Like curry from India growing into the national dish of England, zha jiang mian (pronounced zah-jahng-myun) is a Chinese dish that has been enthusiastically adopted as Korea’s most popular comfort food (phoneticized from Korean it’s jajangmyeon). In Korea, it’s as popular and ubiquitous as pizza in America.

Zha jiang may look mysteriously dark, but it’s simply an Asian take on spaghetti with meat sauce. Instead of tangy tomato, zha jiang is infused with a satisfyingly intense richness, salty and a bit sweet, with the heft of meat and the soft crunch of finely chopped vegetables.

The story of zha jiang mian is the story of my family. My parents both came from Shandong, the coastal province in northern China that is also the ancestral home of Confucius and zha jiang mian. Beginning in 1897, when Germany leased from China the main city of Qingdao (and promptly set up breweries, such as Tsingtao), Shandong endured a tumultuous half-century, from German control to Chinese-Japanese dispute post-World War I, to Chinese warlords, to Japanese invasion, to civil war and finally the iron curtain of Communist control in 1949.
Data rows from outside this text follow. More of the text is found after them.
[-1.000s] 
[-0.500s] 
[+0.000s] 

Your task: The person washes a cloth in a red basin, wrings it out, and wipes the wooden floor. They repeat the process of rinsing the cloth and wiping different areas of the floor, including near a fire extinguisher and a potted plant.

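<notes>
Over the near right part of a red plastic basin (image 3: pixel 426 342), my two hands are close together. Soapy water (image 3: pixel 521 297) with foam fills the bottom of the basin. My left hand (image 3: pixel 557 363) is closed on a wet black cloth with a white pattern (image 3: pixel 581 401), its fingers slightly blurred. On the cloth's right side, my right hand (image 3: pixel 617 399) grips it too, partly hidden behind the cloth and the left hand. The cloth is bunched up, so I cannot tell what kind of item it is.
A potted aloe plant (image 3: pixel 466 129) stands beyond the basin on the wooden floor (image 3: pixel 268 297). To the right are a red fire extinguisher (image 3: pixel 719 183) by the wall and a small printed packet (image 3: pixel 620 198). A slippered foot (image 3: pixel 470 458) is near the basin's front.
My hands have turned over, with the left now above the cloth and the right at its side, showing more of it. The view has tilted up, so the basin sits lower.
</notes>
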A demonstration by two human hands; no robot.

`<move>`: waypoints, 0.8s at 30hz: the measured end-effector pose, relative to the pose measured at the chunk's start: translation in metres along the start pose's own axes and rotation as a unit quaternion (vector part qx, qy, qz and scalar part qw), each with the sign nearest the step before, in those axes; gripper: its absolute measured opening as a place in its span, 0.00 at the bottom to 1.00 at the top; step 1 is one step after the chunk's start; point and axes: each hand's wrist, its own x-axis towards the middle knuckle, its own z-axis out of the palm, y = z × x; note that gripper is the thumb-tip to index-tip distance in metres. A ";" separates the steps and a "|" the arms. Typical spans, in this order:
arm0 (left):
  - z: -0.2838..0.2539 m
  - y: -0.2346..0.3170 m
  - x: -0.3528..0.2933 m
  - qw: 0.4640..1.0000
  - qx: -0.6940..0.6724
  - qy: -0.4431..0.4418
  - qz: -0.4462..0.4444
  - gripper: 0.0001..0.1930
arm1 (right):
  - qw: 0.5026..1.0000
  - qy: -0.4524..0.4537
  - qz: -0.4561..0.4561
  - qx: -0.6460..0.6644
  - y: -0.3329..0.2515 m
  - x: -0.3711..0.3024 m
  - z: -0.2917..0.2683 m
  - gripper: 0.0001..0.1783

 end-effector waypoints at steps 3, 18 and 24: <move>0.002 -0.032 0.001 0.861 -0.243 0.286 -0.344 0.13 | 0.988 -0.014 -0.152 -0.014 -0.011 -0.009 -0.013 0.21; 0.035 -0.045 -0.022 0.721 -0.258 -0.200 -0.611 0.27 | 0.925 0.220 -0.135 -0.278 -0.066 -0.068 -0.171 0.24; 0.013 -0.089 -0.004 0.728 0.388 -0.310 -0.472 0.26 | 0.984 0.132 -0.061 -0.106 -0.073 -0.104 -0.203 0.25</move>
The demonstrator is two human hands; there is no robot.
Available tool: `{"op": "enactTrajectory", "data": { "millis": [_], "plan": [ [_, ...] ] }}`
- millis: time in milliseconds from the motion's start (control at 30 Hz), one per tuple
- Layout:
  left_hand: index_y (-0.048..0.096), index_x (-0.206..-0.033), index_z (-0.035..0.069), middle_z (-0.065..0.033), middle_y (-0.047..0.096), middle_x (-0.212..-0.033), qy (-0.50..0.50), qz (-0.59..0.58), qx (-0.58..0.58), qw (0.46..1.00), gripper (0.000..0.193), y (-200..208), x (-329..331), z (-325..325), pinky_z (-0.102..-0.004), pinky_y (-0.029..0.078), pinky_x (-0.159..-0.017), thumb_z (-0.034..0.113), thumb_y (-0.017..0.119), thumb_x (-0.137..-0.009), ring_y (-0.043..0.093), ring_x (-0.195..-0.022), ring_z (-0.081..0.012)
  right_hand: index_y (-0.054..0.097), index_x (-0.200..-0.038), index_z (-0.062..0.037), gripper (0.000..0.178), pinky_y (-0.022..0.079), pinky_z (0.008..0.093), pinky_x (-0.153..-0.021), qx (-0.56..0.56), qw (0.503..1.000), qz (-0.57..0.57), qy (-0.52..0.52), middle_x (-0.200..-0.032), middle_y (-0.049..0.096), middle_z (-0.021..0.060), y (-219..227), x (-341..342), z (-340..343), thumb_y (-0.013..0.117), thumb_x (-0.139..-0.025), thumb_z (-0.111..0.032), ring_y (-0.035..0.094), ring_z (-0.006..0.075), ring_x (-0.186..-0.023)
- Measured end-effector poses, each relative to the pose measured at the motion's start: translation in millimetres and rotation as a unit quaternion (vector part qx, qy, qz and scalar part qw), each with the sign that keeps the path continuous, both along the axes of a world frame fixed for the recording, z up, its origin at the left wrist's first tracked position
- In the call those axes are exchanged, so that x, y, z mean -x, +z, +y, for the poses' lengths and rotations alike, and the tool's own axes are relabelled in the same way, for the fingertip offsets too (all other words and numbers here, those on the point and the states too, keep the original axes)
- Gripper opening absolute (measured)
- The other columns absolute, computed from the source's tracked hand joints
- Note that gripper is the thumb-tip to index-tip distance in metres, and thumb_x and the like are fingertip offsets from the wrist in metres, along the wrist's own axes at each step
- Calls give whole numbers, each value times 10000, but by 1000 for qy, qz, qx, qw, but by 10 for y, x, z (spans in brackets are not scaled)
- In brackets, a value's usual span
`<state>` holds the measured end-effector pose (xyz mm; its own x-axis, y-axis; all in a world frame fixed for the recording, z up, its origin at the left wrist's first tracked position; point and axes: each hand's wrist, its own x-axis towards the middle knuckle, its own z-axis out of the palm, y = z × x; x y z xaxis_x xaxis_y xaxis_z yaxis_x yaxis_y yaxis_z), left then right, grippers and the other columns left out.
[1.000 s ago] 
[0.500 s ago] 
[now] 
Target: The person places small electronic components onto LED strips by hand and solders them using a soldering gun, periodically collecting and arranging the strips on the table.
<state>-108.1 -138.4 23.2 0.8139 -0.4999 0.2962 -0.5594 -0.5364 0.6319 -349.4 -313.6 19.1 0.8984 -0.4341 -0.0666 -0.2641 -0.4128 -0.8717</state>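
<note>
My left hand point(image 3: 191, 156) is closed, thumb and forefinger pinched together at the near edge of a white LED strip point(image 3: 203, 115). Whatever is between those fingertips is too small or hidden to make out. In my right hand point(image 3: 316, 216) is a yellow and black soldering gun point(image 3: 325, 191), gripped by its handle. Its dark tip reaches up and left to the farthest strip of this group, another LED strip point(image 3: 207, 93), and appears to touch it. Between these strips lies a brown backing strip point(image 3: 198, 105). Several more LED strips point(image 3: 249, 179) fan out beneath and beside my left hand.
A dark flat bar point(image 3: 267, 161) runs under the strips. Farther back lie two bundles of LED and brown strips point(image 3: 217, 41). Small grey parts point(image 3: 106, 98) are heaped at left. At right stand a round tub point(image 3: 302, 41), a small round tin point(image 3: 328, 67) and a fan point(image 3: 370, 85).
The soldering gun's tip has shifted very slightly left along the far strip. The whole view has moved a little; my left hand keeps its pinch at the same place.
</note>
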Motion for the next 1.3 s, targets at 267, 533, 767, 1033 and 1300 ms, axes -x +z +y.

No wonder that desperate people from Shandong left to seek opportunities elsewhere. Like many men of their era, both my grandfathers labored in Korea, sending money home to their wives and children in China and visiting rarely. When the situation in Shandong became dire, both of my grandmothers took what children they could and begged, borrowed and bribed to find transit to Korea.

War broke out in Korea shortly after. My parents grew up in shanty towns with other Chinese refugees, and though my mom lived in Korea for over a decade, she speaks no Korean at all. The main cultural exchange was through food. Like many others, my mom’s family sold food by the roadside for income. My parents developed a lifelong love of spicy Korean kimchi, and Koreans were exposed to many Shandong specialties, including zha jiang mian.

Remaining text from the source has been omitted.